Et au cours de l’année écoulée, Mattarella s’est mis en quatre pour défendre haut et fort pratiquement toutes les politiques du gouvernement Draghi, y compris les plus fragiles sur le plan juridique et constitutionnel – telles que l’introduction de laissez-passer vaccinaux et d’un mandat de vaccination de facto, ainsi que le maintien d’un état d’urgence semi-permanent. Si une chose est claire, c’est que la réélection de Mattarella renforcera encore l’emprise autoritaire et antidémocratique de Draghi sur le pays – maintenant rebaptisé « Draghistan » par ses détracteurs – car le Premier ministre sait parfaitement que Mattarella ne soulèvera aucune question de constitutionnalité en ce qui concerne ses politiques.

Le régime Draghi-Mattarella illustre à bien des égards une évolution inquiétante de la dépendance de longue date de l’Italie à l’égard des technocrates : ce que Christopher J. Bickerton et Carlo Invernizzi Accetti ont surnommé le technopopulisme, qui combine la rhétorique populiste pour représenter « le peuple » avec des prétentions technocratiques de posséder la compétence, l’expérience et l’autorité nécessaires pour traduire sa volonté en politique.
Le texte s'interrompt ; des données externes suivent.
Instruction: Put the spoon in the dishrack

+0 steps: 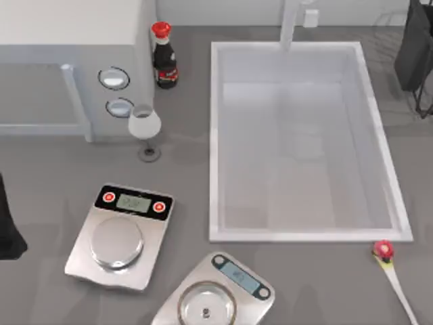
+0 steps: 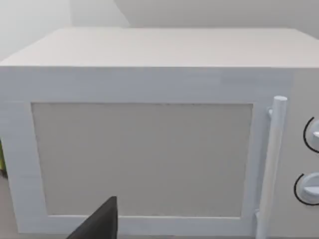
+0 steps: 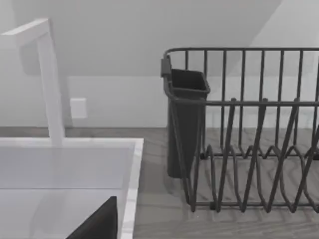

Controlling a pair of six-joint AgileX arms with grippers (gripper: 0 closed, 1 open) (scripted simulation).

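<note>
Spoon (image 1: 392, 274) is lying flat on the bench (image 1: 325, 284) near the front right, red end just off the sink's (image 1: 215, 135) front right corner, nothing holding it. Dishrack (image 3: 249, 144) stands right of the sink at the back. Can't tell if my left or right pincer is released or clenched.

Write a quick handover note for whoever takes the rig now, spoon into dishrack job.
Left arm: parked at the table's left edge, facing the microwave.
Right arm: parked at the far right, over the dishrack.
Spoon: lies on the counter by the sink's near right corner, red end toward the sink.
Done: nothing, spoon untouched.
Left: grasp the spoon, carry it to the dishrack, release.
</note>
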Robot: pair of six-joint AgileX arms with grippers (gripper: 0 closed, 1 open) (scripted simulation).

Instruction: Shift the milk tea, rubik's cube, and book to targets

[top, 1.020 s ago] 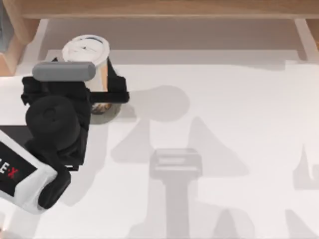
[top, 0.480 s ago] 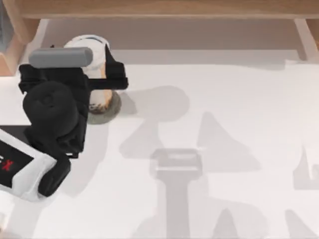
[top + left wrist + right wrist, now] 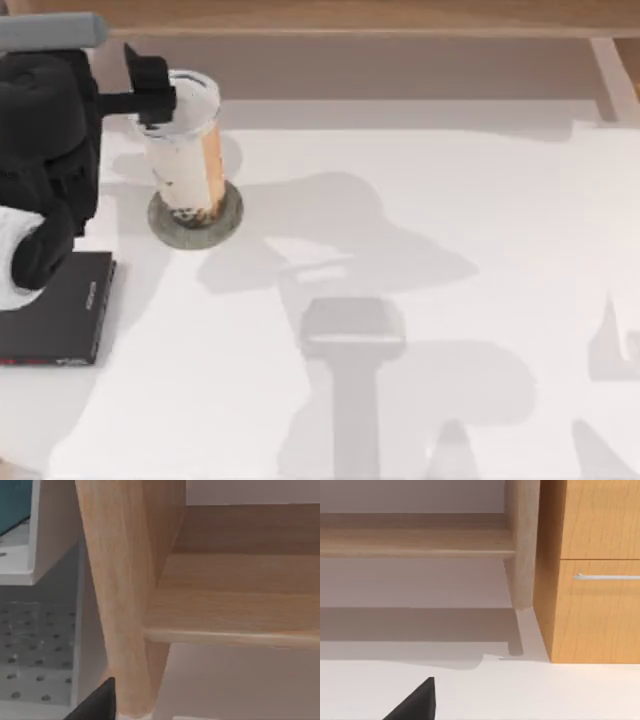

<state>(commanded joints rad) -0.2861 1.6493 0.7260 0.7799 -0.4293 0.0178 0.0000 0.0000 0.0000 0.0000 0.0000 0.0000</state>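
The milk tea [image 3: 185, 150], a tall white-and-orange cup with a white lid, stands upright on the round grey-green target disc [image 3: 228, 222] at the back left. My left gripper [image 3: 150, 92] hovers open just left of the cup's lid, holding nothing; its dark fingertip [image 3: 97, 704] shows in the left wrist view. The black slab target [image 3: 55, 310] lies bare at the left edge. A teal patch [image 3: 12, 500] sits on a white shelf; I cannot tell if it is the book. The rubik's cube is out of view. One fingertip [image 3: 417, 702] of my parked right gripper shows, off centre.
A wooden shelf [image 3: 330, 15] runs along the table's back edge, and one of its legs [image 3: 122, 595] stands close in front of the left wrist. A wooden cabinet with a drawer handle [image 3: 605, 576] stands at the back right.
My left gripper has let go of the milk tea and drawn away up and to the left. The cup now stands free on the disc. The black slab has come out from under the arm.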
Draghi, par exemple, s’est récemment dépeint comme « un grand père au service de l’Etat sans aspiration particulière », c’est-à-dire un citoyen ordinaire qui a simplement à cœur le meilleur intérêt de la nation, une affirmation plutôt surréaliste venant d’un ancien banquier central qui est considéré par beaucoup comme « la personne la plus puissante d’Europe » et qui poursuit un programme politico-économique néolibéral très clair. Dans le même ordre d’idées, Mattarella a déclaré qu’il avait « d’autres projets » mais qu’il était prêt à mettre ses souhaits de côté et à se mettre une fois de plus au service de la nation, ce qui a été dépeint par les médias comme la preuve du sens suprême de l’altruisme, du dévouement et de l’abnégation du président.

Ce mélange technopopuliste de technocratie et de démagogie est profondément inquiétant et est à l’origine du glissement de l’Italie vers l’autocratie, caractérisé par la centralisation de toutes les décisions majeures entre les mains de Draghi lui-même, le niveau embarrassant des encouragements du gouvernement par les médias et le silence de toute voix dissidente, devient de plus en plus fort chaque jour. Et avec Mattarella au pouvoir, il ne semble pas qu’il disparaîtra bientôt.